Часть 4
Часть 4
В 1873–1874 годах по всей России разыскивали некоего Дмитрия Рогачева. У следователей он приобрел репутацию знаменитости, и действительно — многих он привел на путь революции. Я, помню, был крайне удивлен, услыхав об этих подвигах: Рогачева я прекрасно знал. Это было добродушнейшее существо, силач, богатырь сложением, но столь, как говорится, прост, столь несведущ, что кружок чайковцев, при всех личных симпатиях к Рогачеву, никак не решился принять его в число своих членов. Кого и в чем мог он убедить? Впоследствии, уже арестованный, он начал писать свои воспоминания и усердно потел над ними. Кое-кто из адвокатов, имевших случай видеть это произведение «знаменитого пропагандиста», на процессе 193-х удостоившегося места среди пяти «наиболее отличных», были до жалости разочарованы. Действительно, трудно себе представить что-нибудь более — не говорю уже литературно бездарное, но пустое, без одной искры содержания. Этот человек, исколесивший пол-России, побывавший в разнообразных кружках интеллигенции, в рабочих артелях, среди бурлаков, сектантов и т. д., даже ничего не заметил, не запомнил, как будто он все эти два-три года оставался зарытым в землю.
И он-то десятками «совращал» молодежь! Понятно, что в действительности он никого и ничего не совращал. Он брал готовое. Он был ходячее знамя, около которого сами собирались.

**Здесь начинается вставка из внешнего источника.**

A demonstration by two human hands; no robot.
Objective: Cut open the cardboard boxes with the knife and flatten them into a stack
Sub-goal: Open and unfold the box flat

Некто (как видно по рассказу, бывший морской офицер) рассказывает в старом эмигрантском журнале,[2] и притом очень недурно, сцену своего «совращения». Известный Суханов (государственный преступник, впоследствии казненный) устроил у себя политическую конференцию. Ораторствовал не менее известный Желябов.[3] Он вполне, не стесняясь, изложил свои планы.
«При первых словах: «Мы — террористы-революционеры», — рассказывает очевидец, — все как бы вздрогнули и с недоумением посмотрели друг на друга.
Но потом начали слушать с напряженным вниманием. Беззаботная, довольно веселая компания как бы по мановению волшебного жезла стала похожей на группу заговорщиков. Лица побледнели, глаза разгорались. Когда он кончил, начались оживленные разговоры, строились всевозможные планы самого террористического характера. Если бы в это время вошел посторонний человек, он подумал бы, что попал на сходку рьяных террористов. Он, — восклицает автор, — не поверил бы, что за час до этого все эти люди, частию не думали о политике, частию относились даже с порицанием к террористам».
Что означает эта сцена? Пересоздал ли оратор этих людей за 1/2 часа? Такой вздор стыдно даже подумать. Автор воспоминаний сам прекрасно объясняет, как он с товарищами «не думали о политике» или «относились с порицанием». Дело очень просто.
«Искренне ненавидя и т. д., — говорит он, — мы не верили в возможность скорого переворота в России; наши желания деятельности сводились к стремлению работать в земстве. Мы мечтали, выйдя в отставку, попасть в земство и посредством него вести борьбу с правительством. В силу революционной партии мы не верили» (с. 61).
Так вот каких «благонамеренных» людей совратил пропагандист! Они не верили в силу и потому собирались стать благонамеренными подавателями оппозиционных адресов! Нашелся ловкий человек, одурманивший на минуту, показавший товар лицом, — и наши «благонамеренные» начинают строить планы «самого террористического характера». Положа руку на сердце — много ли сделал пропагандист? В нем ли суть или в том и тех, кто воспитал эту молодежь в таком духе, что она немедленно решилась примкнуть к революционному действию, как только поверила, хотя бы и ошибочно, в его возможность?..
И еще к какому действию! В каких его формах и проявлениях!